Technical Assistance on Plain Language
SAR-TAC, the self-advocacy resource and technical assistance center funded by the HHS Administration for Community Living and managed by Self-Advocates Becoming Empowered (SABE) is announcing a new technical assistance opportunity for four state advocacy groups on enhancing plain language or easy-to-read information. The technical assistance will cover two training sessions. The first is for self-advocates and others working on making their information sharing more accessible; the second training is for government agencies and nonprofits. Apply here using this plain language application by February 16th.
The Coalition on Human Needs is hosting a new twice-monthly Zoom meeting and an email group for State Advocates on Congressional and Federal updates. They are calling the group The Federal Connection. The first meeting was held last week and included remarks from Representative Rosa DeLauro (D-CT). In addition, they previewed their state-by-state data resource. Sign up for the meeting invite and listserv here. They send recordings and all information shared from meetings in an email in case you are unable to attend the Zoom calls.

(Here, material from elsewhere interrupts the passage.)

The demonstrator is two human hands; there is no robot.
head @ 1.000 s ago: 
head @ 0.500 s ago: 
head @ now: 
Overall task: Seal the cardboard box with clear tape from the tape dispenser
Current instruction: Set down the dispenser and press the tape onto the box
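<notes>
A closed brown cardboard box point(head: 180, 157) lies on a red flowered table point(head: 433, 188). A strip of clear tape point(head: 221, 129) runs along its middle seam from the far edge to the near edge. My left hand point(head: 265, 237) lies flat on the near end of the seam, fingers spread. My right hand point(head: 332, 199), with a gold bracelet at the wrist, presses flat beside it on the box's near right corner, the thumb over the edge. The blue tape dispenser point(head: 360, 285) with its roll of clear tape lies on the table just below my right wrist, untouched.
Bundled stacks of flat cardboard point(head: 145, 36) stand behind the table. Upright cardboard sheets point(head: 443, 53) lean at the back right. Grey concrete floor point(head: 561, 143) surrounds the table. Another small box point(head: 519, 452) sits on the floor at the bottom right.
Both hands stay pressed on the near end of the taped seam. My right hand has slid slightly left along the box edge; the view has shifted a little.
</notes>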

New Resources on State Paid and Unpaid Leave Policies
New America, a think tank that provides reports to the public, released new explainers on paid and unpaid leave policies in each state. The first is entitled Paid and Unpaid Leave Policies in the United States and provides an overview and data on state use of the Federal Family and Medical Leave Act (FMLA). The second is titled Paid Leave Benefits and Funding in the United States and offers a more specific overview of programs in each state related to benefits and payroll contributions. See also, a new Washington Post article about bipartisan efforts to pass paid leave legislation.
Social Security Benefits and ABLE Accounts Webinar
The National Association of State Treasurers is holding a webinar on ABLE Accounts and Social Security benefits on Wednesday, February 22nd at 1:00 pm ET. The webinar will feature guest speakers from the Social Security Administration. You can register for free through this link. Topics covered include general knowledge about the benefits of owning an ABLE Account and the new ABLE Age Adjustment Act; knowledge of the relationship between ABLE Accounts and Social Security Disability Benefits; understanding of ABLE-related information that must be provided to SSA; and resources on SSA benefits and ABLE Accounts.
Disability Policy Seminar
The annual Disability Policy Seminar, originally scheduled for the end of March, has been postponed due to unforeseen circumstances with the hotel. Details about a new date and event agenda will be coming soon.